# Your goal
Start at the line with "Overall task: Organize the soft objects" in the records below, stop at the line with "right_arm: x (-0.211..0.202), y", and return every line in that span exactly, the two end lines included.

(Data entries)
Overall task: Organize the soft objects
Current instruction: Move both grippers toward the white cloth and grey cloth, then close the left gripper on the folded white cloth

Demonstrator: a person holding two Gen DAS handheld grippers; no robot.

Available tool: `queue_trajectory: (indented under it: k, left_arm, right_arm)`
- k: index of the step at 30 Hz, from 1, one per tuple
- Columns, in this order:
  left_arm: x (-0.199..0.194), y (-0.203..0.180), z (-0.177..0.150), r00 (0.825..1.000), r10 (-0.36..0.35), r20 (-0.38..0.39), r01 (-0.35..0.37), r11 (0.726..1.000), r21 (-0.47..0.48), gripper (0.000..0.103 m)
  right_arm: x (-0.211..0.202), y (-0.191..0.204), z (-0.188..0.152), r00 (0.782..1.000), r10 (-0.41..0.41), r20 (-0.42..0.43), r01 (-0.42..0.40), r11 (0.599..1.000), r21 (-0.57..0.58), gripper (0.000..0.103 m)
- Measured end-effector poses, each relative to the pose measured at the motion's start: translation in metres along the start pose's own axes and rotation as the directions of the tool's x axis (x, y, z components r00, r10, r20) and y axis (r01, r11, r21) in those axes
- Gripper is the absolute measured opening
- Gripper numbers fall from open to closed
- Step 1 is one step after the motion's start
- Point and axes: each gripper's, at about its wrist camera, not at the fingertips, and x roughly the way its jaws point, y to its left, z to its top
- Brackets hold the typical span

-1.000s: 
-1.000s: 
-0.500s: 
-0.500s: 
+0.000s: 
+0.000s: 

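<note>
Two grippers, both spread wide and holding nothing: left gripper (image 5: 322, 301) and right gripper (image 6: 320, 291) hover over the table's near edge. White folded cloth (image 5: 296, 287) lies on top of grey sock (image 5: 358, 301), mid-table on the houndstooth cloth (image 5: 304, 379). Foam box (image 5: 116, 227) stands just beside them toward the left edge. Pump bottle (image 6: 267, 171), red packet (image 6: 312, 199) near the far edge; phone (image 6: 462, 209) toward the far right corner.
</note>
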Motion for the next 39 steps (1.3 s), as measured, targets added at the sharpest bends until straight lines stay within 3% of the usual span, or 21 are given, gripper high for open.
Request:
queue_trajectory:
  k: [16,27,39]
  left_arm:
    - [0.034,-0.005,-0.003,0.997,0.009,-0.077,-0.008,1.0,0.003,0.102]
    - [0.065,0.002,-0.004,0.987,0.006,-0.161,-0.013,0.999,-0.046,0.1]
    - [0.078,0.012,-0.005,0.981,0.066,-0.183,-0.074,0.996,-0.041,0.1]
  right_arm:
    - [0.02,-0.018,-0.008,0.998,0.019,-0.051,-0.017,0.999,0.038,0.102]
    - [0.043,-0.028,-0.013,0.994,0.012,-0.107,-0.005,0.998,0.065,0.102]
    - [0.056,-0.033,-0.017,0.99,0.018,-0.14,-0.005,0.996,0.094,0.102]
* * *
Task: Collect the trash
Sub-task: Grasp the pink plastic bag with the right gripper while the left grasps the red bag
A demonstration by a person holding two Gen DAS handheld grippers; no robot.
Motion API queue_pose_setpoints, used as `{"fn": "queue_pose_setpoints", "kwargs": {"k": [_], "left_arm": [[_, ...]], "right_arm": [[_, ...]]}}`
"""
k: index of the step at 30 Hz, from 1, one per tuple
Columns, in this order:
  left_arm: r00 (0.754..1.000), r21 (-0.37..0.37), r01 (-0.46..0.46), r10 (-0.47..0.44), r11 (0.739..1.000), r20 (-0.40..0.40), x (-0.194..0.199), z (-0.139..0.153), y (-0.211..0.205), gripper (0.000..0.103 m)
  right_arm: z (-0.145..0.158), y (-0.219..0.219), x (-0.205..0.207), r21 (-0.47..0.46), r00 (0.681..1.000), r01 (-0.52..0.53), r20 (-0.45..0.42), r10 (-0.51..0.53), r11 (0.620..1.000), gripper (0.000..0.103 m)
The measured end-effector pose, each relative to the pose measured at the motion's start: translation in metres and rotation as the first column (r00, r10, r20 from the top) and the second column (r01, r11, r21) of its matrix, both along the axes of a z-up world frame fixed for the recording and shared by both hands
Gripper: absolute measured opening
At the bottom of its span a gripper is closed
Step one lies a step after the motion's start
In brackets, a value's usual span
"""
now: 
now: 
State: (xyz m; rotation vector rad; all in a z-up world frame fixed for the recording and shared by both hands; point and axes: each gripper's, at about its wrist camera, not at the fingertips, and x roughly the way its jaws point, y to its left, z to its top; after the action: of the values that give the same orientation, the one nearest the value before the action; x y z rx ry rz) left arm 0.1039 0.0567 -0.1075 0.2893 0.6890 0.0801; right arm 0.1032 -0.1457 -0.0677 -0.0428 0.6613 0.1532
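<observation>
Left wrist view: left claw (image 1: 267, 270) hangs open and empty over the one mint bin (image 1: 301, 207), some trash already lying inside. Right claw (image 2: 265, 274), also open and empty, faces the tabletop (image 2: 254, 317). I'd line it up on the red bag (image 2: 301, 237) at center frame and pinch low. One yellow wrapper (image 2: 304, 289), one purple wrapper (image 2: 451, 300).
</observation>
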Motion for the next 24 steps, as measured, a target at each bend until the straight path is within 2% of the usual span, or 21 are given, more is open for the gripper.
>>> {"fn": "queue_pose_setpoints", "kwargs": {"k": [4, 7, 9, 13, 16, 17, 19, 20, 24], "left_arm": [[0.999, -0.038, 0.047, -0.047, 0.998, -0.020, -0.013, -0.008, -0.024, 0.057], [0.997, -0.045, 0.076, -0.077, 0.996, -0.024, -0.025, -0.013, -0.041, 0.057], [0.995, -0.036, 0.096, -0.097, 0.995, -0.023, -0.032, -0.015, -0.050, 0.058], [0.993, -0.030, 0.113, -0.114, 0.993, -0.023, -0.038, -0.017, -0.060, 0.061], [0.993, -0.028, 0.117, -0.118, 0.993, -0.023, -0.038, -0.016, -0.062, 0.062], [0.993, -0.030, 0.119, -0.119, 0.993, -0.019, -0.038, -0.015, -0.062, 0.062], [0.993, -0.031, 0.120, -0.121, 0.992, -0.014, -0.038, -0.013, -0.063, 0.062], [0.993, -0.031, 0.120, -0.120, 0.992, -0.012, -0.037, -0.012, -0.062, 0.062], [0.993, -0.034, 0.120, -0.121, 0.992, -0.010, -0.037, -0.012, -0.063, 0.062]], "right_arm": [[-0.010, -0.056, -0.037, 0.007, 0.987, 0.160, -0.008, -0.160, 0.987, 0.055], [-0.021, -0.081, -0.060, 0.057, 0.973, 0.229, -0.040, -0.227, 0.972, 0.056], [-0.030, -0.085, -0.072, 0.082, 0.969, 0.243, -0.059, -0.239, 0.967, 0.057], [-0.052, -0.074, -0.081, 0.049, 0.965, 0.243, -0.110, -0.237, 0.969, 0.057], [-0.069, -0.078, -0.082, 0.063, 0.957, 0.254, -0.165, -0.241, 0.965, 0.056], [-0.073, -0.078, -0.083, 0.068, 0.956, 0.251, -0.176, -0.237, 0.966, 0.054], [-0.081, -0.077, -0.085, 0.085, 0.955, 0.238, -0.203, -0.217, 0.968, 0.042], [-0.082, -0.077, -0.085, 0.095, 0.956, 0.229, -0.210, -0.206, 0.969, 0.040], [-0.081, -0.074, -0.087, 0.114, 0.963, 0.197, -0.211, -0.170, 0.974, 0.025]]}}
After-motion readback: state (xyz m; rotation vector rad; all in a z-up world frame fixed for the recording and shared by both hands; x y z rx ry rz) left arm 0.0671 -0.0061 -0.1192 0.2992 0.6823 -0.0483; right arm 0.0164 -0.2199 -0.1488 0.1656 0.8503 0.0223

# Task result
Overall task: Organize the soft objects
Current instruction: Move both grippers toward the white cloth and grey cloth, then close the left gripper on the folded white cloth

Demonstrator: a person holding two Gen DAS handheld grippers; no robot.

Available tool: `queue_trajectory: (indented under it: k, left_arm, right_arm)`
- k: index of the step at 30 Hz, from 1, one per tuple
- Columns, in this order:
  left_arm: x (-0.199..0.194), y (-0.203..0.180), z (-0.177..0.150), r00 (0.825..1.000), r10 (-0.36..0.35), r20 (-0.38..0.39), r01 (-0.35..0.37), r11 (0.726..1.000), r21 (-0.47..0.48), gripper (0.000..0.103 m)
  right_arm: x (-0.211..0.202), y (-0.191..0.204), z (-0.188..0.152), r00 (0.782..1.000), r10 (-0.41..0.41), r20 (-0.42..0.43), r01 (-0.42..0.40), r11 (0.599..1.000), r21 (-0.57..0.58), gripper (0.000..0.103 m)

What this exercise asked for has been supplied.